Friday, March 12, 2010

Meat Puppets - s/t

You know what song F U C K I N G S U C K S ? "December" by Collective Soul.
However, it must be stated that such a song acts as a rather peculiar variable when unleashed upon the subject (ie my ears). As if introduction of the song induces a powerful, very particular emergence of internal chemicals, I find my larynx, tongue, lungs, and esophagus contort and spasm, and on the gust of my exhalation, an archaic and guttural maelstrom of primitively aligned consonants and vowels clump together and pulse through my gums and out my gaping mouth: "p... p... pantywaists...".
You remember Collective Soul, don'tcha? That agonizingly lame "post-grunge" band from the mid 90's? The one who's slogan was "grungey as a box of wet matches and a flaccid scrotum"?

In conclusion, Meat Puppets' first album.
I know I've toted this as my favorite Meat Puppets album in the past, but really now, how can I make such a claim when their catalog totes such visionary works such as II, Up On The Sun, and the great, yet non-visionary (even trashed) Monsters and Huevos?. Because I'm more unique than the most unique of us. dgvjhvbkdb.
I'm probably too scatterbrained to be writing this right now, but fuck you, I play by my own rules so I must offer up my sincerest apologies, my good sir or ma'am.

(ugh, even that strikethrough text gag was a lazy abortion)

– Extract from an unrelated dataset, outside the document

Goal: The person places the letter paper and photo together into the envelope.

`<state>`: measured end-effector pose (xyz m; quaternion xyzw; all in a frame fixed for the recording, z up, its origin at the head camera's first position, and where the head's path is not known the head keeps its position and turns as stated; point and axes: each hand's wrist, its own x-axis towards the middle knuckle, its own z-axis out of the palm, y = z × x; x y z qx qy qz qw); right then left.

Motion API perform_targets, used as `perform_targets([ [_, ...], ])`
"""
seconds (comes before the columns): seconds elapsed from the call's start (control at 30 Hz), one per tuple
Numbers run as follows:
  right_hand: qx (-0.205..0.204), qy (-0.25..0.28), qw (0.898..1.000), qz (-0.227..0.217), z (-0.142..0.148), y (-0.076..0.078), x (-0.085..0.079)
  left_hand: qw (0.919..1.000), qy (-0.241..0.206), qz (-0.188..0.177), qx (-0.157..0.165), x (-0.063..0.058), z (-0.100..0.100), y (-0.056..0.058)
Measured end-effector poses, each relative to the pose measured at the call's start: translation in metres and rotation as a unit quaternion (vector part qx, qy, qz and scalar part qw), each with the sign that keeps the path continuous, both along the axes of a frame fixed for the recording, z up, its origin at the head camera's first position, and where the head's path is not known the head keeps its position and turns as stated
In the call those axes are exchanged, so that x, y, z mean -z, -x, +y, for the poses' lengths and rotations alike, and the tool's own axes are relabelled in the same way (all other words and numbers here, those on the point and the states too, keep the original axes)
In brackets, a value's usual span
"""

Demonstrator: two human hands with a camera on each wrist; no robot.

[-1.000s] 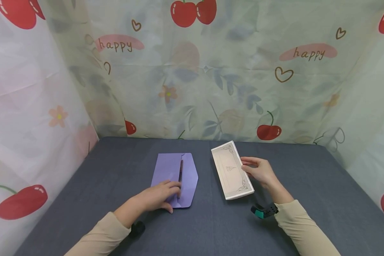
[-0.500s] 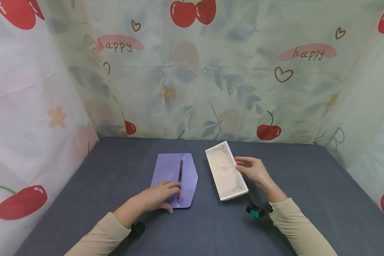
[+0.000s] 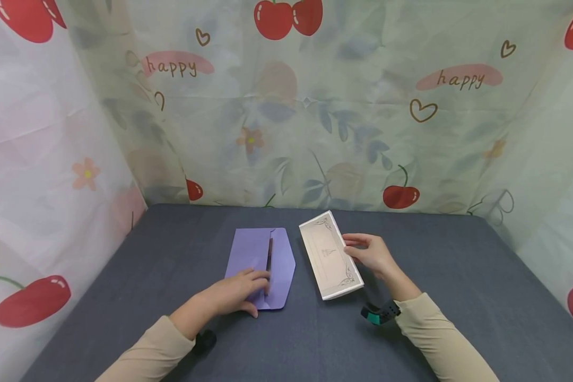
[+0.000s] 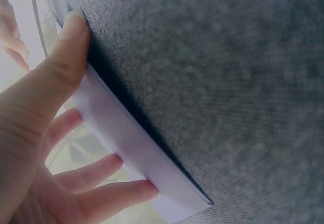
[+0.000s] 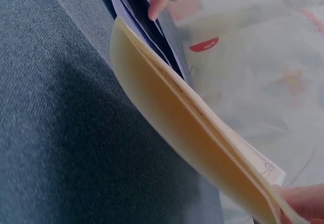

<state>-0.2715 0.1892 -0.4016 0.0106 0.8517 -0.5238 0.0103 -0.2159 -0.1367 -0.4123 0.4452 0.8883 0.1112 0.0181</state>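
Observation:
A purple envelope (image 3: 250, 246) lies on the dark table with its pointed flap folded out to the right and its mouth gaping. My left hand (image 3: 236, 292) rests on it, fingertips at the mouth; in the left wrist view the spread fingers touch the envelope (image 4: 131, 128) and the thumb lies along its edge. Just right of the flap, my right hand (image 3: 374, 257) pinches a cream folded card (image 3: 329, 254) with scrollwork corners by its right long edge. The right wrist view shows the tilted card (image 5: 172, 118) end-on, its layers slightly apart. Most right fingers are hidden behind it.
A dark grey cloth (image 3: 286, 345) covers the table. Behind and at both sides hang printed curtains (image 3: 310, 148) with cherries and flowers. A black-and-green wrist strap (image 3: 382, 313) is at the right wrist, a dark device (image 3: 204, 342) at the left.
My right hand has moved left with the folded card, bringing it closer to the envelope's flap. The left hand and the envelope have stayed in place.

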Motion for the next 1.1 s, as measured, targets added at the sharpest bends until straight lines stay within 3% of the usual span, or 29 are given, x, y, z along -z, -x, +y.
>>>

Y'see, Meat Puppets The First is quite pretty much irrelevant to the rest of the band's works (if you exclude the preceding In A Car EP), and instead presents the band as a wildly idiosyncratic hardcore punk band with more sloppy twang than a pubfull of inebriated cowboys. Even this early in the game, Kirkwood was busting with clever riffage and compositional know-how, which fortunately was executed here as haphazardly as humanly tolerable in the midst of a 3-day LSD recording haze - rehearsal style; not to mention the Darby Crash with head trauma, making-fun-of-'tards, vocal style. In a way, it's similar to Flipper's Generic, but the with tight skinsmanship taking precedent over the anchor-like qualities the comparison's bass had beneath the drugged-up guitar slop. I'm honestly having a lot of trouble thinking up any albums that come close to the sound achieved here, so let's just settle on it's uniqueness as a piece that could potentially sit between your earlier Half Japanese, Thrown Ups, and Happy Flowers records (but not necessarily sound like any of those bands).
http://www.mediafire.com/?gq32mgzmyew
All in all, this is one of those rare albums that has to be heard without the band's more "accomplished" works in tow; the 21 sparse minutes of unhinged riff-slop and lunatic wailing teetering ever so gracefully atop the snappy drumming is goddamn ridiculous and makes for a massively enjoyable repeat listen. If you lose focus, just give it another shot - it'll sink in soon.

In conclusion, elephants are the heaviest land mammal.